Postcards from the Edge

07/21/2018

By John Thompson

Canadians have a tradition of accepting refugees. After all, what were the United Empire Loyalists but political refugees from the American Revolution? So were a lot of the Six Nations and other native peoples who migrated north in the following decades to get away from the United States. We were the terminus for the Underground Railroad and became the destination for many other uprooted people.

In recent memory we have been enriched by Poles left without a home after Stalin took over in 1945, Hungarians fleeing the 1956 Soviet crackdown, Tibetans in the 1960s, Ismaili Muslims fleeing Idi Amin in the 1970s, Iranians on the run in the 1980s. It's a long list but after a while, we started to realize some people were playing us for suckers.

It is one thing to be generous, and it's almighty vexing to find that generosity abused.

The first Sri Lankan Tamils were genuine, but by the mid-1980s agents of the Tamil Tigers of Tamil Eelam had followed them here and were milking new refugees both to extort new funds for the war. It was a shock in the early 1990s to find some Somalis arriving in Ontario with a full understanding of our welfare system - and making multiple claims to help keep various warlords back home in Kalashnikov bullets.

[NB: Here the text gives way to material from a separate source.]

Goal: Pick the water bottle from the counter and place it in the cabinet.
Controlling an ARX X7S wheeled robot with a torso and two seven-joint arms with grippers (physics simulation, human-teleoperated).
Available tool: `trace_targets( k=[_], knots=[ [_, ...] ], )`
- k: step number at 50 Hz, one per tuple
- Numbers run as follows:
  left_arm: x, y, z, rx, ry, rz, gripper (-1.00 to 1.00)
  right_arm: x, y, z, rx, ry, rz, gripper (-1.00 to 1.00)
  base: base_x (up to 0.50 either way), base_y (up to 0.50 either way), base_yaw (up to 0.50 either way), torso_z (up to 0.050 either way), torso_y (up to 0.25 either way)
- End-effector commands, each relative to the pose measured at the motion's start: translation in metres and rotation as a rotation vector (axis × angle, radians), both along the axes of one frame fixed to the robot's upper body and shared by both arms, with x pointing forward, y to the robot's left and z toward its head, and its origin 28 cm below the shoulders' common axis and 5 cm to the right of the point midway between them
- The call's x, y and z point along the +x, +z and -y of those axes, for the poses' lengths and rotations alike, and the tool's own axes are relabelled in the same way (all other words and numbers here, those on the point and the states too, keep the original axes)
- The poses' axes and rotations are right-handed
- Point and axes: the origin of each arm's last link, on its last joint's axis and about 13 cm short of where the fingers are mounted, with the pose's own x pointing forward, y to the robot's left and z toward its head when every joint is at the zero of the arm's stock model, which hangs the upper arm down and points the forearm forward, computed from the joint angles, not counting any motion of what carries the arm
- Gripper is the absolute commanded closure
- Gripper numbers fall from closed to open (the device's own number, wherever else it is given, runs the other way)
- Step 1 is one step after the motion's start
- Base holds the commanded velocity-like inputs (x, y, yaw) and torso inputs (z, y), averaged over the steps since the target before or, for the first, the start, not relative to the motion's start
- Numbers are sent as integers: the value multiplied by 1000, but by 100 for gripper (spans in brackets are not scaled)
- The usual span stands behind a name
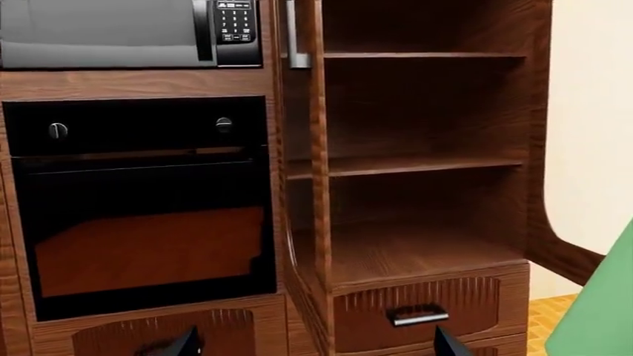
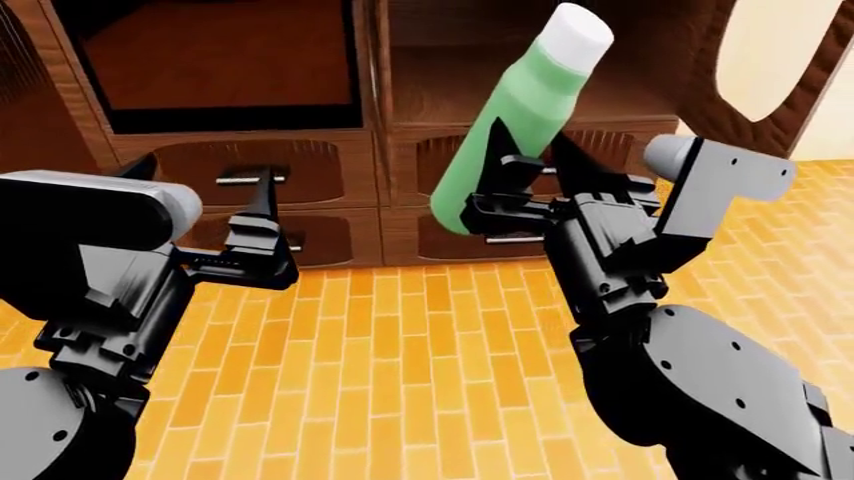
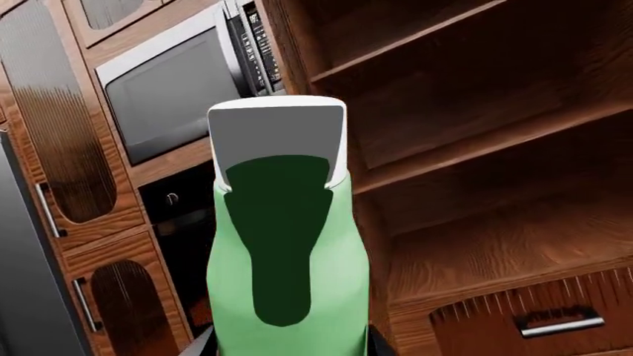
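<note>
Water bottle (image 2: 514, 120) sits clamped low on its green body in the right gripper (image 2: 527, 180), whose dark fingers (image 2: 497, 160) press against both sides of it. It tilts, white cap (image 2: 577, 30) uppermost and leaning toward the cabinet (image 2: 534, 95). In the right wrist view the bottle (image 3: 287, 259) fills the foreground, with the cap (image 3: 277, 130) rising in front of the cabinet's shelves (image 3: 465, 141).

Left of the bottle, the left gripper (image 2: 254, 215) hangs apart from everything, its jaws spread wide and holding nothing. Its two fingertips (image 1: 178, 345) show at the edge of the left wrist view, well separated, and a sliver of the green bottle (image 1: 603, 311) enters that view at the corner.

Beneath both arms lies an orange brick-patterned floor (image 2: 400, 350).

Beyond the bottle stands the reddish-brown cabinet, its open shelf bays (image 1: 420, 163) bare wood, with a drawer (image 1: 416, 304) and silver bar handle (image 1: 416, 315) under the lowest bay. Left of the cabinet's open bays sits a black built-in oven (image 1: 138, 200) with two knobs, and above it a microwave (image 1: 118, 33). Farther left of the microwave, tall doors with long silver handles (image 3: 50, 211) appear in the right wrist view.
</note>
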Motion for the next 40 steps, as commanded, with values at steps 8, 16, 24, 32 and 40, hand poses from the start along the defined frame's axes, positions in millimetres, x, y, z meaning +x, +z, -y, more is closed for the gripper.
trace_targets(
  k=[8, 16, 24, 32, 40],
  knots=[
    [0, -1, 0, 0, 0, -1, -100, 0, 5, 0, 0, -1, 45, 100, 200, -454, 0, 0, 1],
    [0, 0, 0, 2, -3, -2, -100, 0, 5, 0, 1, 0, 44, 100, 201, -455, 0, 0, 1],
    [0, 0, 0, 1, -3, -2, -100, 1, 6, 0, 0, 0, 45, 100, 200, -455, 0, 1, 0],
    [0, 0, 0, -2, -2, -2, -100, 1, 5, 0, -2, -1, 46, 100, 200, -455, 0, 0, 1],
    [0, -1, -1, -5, 0, -3, -100, 1, 4, 0, -2, -3, 49, 100, 216, -448, 0, 0, 1]
  ],
)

Never mind, a lot of Canadians take great pride in our acceptance of refugees and get a warm fuzzy feeling when they contemplate our generosity.

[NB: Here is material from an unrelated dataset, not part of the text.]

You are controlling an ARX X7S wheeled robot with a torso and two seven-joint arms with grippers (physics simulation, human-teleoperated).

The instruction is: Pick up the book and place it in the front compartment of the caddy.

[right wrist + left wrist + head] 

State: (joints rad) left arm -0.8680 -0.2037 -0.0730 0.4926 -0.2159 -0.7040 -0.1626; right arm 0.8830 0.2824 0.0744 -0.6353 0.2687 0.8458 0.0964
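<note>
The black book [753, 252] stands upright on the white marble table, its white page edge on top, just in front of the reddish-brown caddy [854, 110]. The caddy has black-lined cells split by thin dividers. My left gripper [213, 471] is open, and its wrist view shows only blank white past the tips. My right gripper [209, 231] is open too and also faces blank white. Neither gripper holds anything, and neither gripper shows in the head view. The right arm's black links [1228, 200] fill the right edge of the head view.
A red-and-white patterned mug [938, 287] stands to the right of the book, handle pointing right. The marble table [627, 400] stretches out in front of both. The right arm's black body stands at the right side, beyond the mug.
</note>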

Most such Canadians live nowhere near the crowded inner parts of Toronto, Montreal and Vancouver. Among the down and out types, things are getting almighty crowded for shelter space and the bottom end of the housing market. The current flood of refugees crossing the border from the US are really putting a really severe strain in an already dysfunctional and inadequate system.

The housing strain has concentrated the drug-users who, in their despair are turning to even more potent substances. Their concentrated market has sparked competition among their suppliers (hence much of the recent ferocity in Toronto's gang scene) and the homeless are spilling out to the parks and the alleyways.

Even some of the staid pink-red partisans of Toronto's Cabbagetown are getting restless. The gunplay is echoing in their streets, human dung is rife in their parks and their alleyways are full of needles and used condoms. A barely adequate system has become over-stressed by thousands of refugees.

Perhaps, should all these new refugees be stashed in Ottawa's Glebe, Sandy Hill or New Edinburgh neighbourhoods, the Ottawa elite might start to learn to stop feeling so morally superior while somebody else pays the price.

One's sense of toleration for our diversity might also take a beating with some other sights in Toronto's less affluent neighbourhoods (such as mine). One new neighbour is a man from some 'Stan' in his 60s with a new wife who doesn't look a day over 13. Another likes to take his motor-scooter out and about, sans helmet for himself or his son clinging to his back as he motors about just as if he was back home in Ismailia or Islamabad.

One wonders just who is enforcing the traffic laws? But then one might wonder who is chivvying the beggars off of Toronto's subways or out of the exits from Loblaw's stores. Panhandlers are an old sight in Toronto, but genuine authentic Middle-Eastern style beggars (a la Karachi or Khartoum) is an example of colourful ethnic diversity we can do without. Besides, the competition is making our older Panhandlers much more aggressive too.

I have to wonder about the man who is carefully trimming a switch down in the Don Valley so it is supple and less than the thickness of his little finger. A friend who spent a year in Khartoum told about having to listen to the sounds of the wives in her building being beaten regularly, especially after Fridays.

Normally, one might not have much sympathy for a slum-landlord but the complaint about recent arrivals from Mogadishu or al Mukalla who prefer to rip out the toilet seats and squat directly over the plumbing is a new one. Public conveniences in Toronto's restaurants and parks face a different hazard, as the footprints on the toilet seat often attest. There are only so many times per day that a minimum wage employee in a Tim's or Mr. Subway is prepared to mop up the resulting mess.

Immigration to Canada from the Islam World is not new; even refugees are welcome. We did very well with the Ismailis chased out of Idi Amin's Uganda in the 1970s, and with those who fled the Mullahs in Iran in the 1980s. People who went through the Immigration process from the educated elites in the rest of the Muslim World have been fine -- saving the Salafists, Wahabis, Deobandis and whatnot.

But to feel smug about ourselves, and deliberately invite the same problems that currently bedevil Europe? Anyone prepared to feel generous at the expense of others is welcome to move into Downtown Toronto. Or they can just wait.